### [TASK OBJECTIVE]
Look through the material below and return every line that contains "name".
Start of DATA BLOCK
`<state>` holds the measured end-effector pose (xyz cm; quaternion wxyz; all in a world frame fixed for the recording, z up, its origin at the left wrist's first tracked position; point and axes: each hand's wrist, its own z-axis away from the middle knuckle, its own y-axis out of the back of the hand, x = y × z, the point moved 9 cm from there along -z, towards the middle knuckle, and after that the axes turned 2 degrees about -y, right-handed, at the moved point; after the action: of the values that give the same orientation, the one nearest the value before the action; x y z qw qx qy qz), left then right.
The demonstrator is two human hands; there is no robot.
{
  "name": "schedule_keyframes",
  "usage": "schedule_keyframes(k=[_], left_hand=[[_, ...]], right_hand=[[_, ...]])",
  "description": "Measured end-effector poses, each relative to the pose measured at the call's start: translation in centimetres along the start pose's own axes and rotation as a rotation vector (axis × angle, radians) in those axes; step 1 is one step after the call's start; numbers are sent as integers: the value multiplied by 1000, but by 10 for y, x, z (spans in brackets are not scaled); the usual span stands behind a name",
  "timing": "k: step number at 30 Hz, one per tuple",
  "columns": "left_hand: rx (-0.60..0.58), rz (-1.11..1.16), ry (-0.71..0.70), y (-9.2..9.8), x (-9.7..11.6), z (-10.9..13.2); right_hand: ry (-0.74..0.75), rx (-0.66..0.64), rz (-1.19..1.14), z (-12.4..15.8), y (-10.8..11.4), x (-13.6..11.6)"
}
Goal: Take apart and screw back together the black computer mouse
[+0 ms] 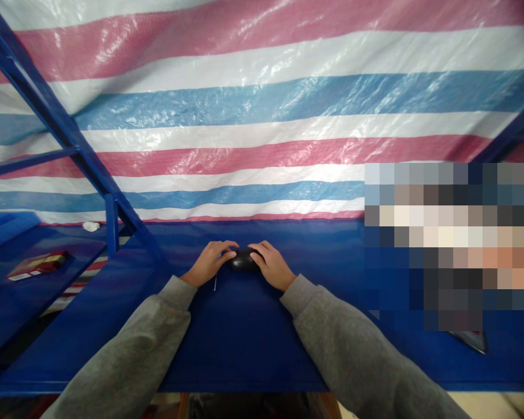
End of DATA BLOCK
### [WRITTEN RESPONSE]
  "name": "schedule_keyframes",
  "description": "Measured end-effector poses, each relative to the pose measured at the call's start: translation in centimetres along the start pose's own axes and rotation as a rotation vector (axis × angle, radians) in those axes; step 1 is one step after the call's start; numbers are sent as integers: the value multiplied by 1000, but by 10 for y, x, z (spans in brackets are not scaled); the usual span stands behind a name",

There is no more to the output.